Depois de dois álbuns de repercussão velada, João Ricardo voltou a usar o nome Secos & Molhados no final de 1977, com Lili Rodrigues (de timbre vocal bastante próximo ao de Ney), Wander Taffo (guitarra), João Ascensão (baixo) e Gel Fernandes (bateria). A despeito do esquema promocional e de uma música incluída em trilha de novela global (a interrogativa “Que Fim Levaram Todas as Flores?”), o projeto não vingou.
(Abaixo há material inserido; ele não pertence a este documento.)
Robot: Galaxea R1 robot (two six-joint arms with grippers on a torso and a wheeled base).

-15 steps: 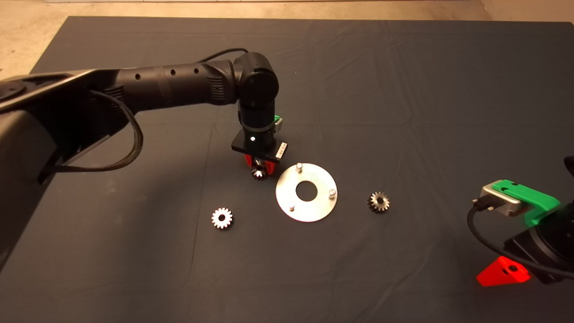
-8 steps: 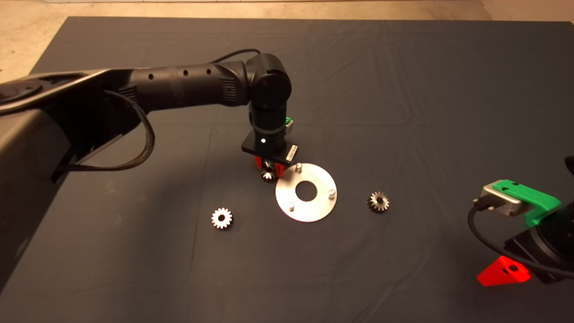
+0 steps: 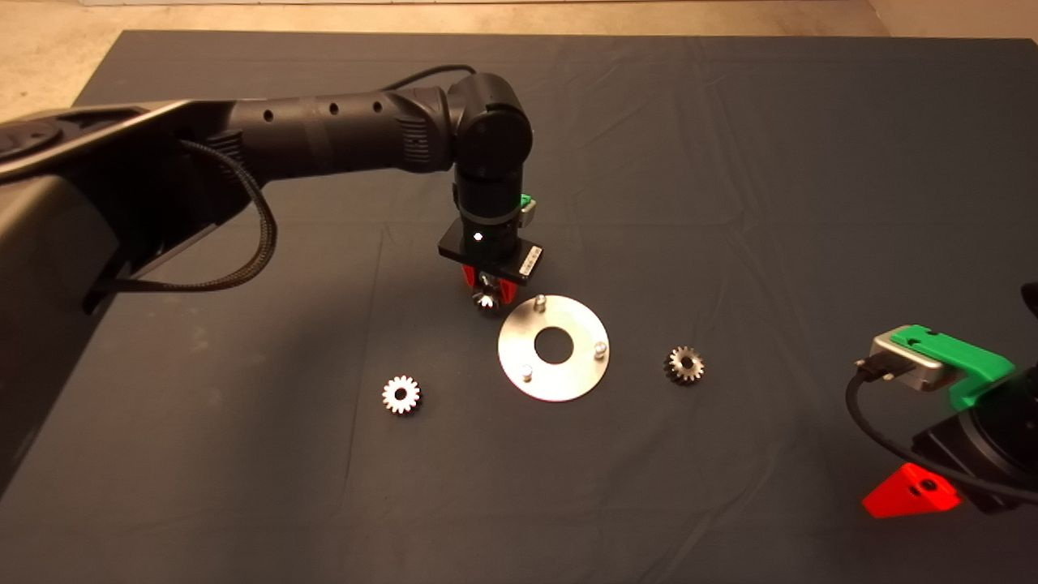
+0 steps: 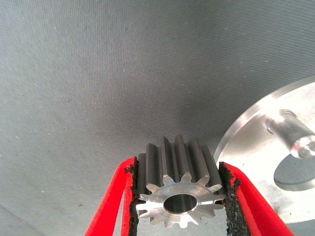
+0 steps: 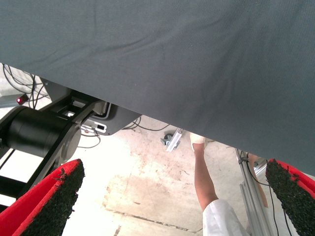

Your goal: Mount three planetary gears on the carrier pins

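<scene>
Silvery gear (image 4: 177,196) sat pinched between the left gripper's (image 3: 487,285) red fingers, held just beside the disc (image 3: 568,377), near its far pin (image 3: 539,302). We logged two more gears on the mat: one (image 3: 401,395) left of the disc, one (image 3: 684,364) right. Right gripper (image 3: 910,491) waited at the lower right, fingers wide apart.

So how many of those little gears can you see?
3: one gear clamped in the left gripper beside the disc, one on the mat left of it, one right of it.
</scene>
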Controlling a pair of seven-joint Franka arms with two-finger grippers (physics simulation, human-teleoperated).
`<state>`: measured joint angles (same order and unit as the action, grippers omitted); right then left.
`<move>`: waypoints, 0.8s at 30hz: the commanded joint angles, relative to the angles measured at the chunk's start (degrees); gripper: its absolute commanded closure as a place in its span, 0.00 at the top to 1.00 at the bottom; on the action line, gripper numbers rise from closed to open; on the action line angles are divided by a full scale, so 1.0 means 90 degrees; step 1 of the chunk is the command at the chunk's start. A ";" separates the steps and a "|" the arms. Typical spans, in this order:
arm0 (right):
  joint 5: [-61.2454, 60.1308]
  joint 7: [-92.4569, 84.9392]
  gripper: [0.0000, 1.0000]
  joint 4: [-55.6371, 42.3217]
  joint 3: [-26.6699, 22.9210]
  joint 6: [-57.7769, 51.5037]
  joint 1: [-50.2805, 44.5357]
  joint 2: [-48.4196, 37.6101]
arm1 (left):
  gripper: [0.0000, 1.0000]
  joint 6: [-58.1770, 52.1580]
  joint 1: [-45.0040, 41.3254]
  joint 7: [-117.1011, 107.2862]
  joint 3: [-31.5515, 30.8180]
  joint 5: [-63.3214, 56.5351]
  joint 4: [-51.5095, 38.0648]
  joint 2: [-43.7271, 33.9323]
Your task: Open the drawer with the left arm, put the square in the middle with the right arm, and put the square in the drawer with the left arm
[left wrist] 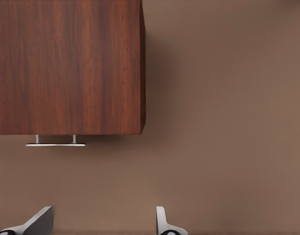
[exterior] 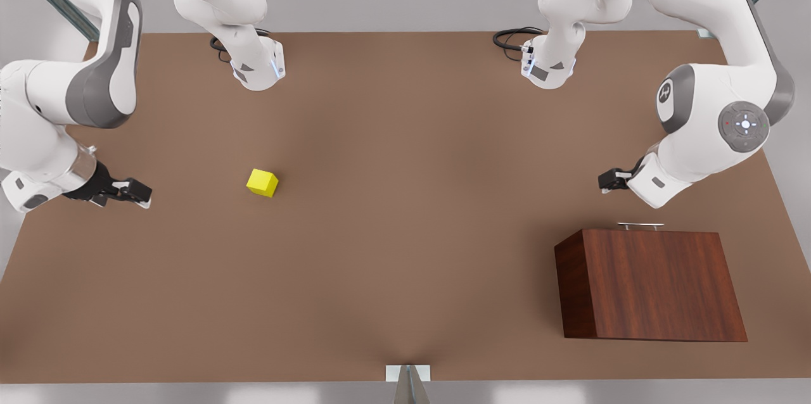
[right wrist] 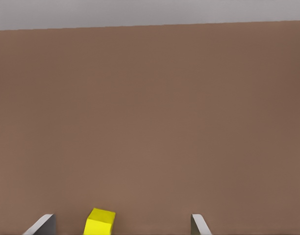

O violonista tentou por diversas vezes ressuscitar o grupo ao longo dos anos seguintes, mas o impacto nunca se repetiu.

Decerto, o Secos & Molhados criado por João em 1970 tinha muito a fazer. Mas deixou, de qualquer forma, uma marca musical e libertária sem precedentes na cultura brasileira. O brilho foi fugaz, mas intenso.

Glitter tropical

Assim como o americano, o glitter rock brasileiro tem profundas ligações com o teatro – a começar pelas ligações de Ney Matogrosso com as artes cênicas. A purpurina e as plumas que adornavam o figurino da banda já eram famosas no show biz brasileiro graças à escrachada trupe de atores-bailarinos Dzi Croquettes (de Lennie Dale, Paulette e Ciro Barcellos). Com a fama do Secos & Molhados, então, surgiu toda uma confraria de pavões misteriosos.

A cópia mais deslavada foi a banda Assim Assado. Com o nome retirado de uma música do Secos & Molhados, o grupo usava maquiagem brilhante e foi formado pelo guitarrista Miguel de Deus, egresso do grupo tropicalista os Brazões. “Isso foi uma criação da nossa gravadora”, trata de justificar o guitarrista, tirando o corpo fora.

Na mesma época, e igualmente abusando da purpurina, veio o Achados & Perdidos, com ex-integrantes dos Diagonais. Outro padrinho glitter foi o vocalista Cornélius, do Made in Brazil, que foi ainda mais fundo no laquê com seu grupo posterior, Santa Fé.

Mas o mais cultuado dessa turma é o baiano Edy Star, lançado por Raul Seixas no disco coletivo da Sociedade da Grã-Ordem Kavernista, de 1971. Três anos depois, Edy lançou o álbum Sweet Edy, reivindicando a invenção da moda glam: “Eu já usava essas roupas e essa maquiagem nos anos 60!”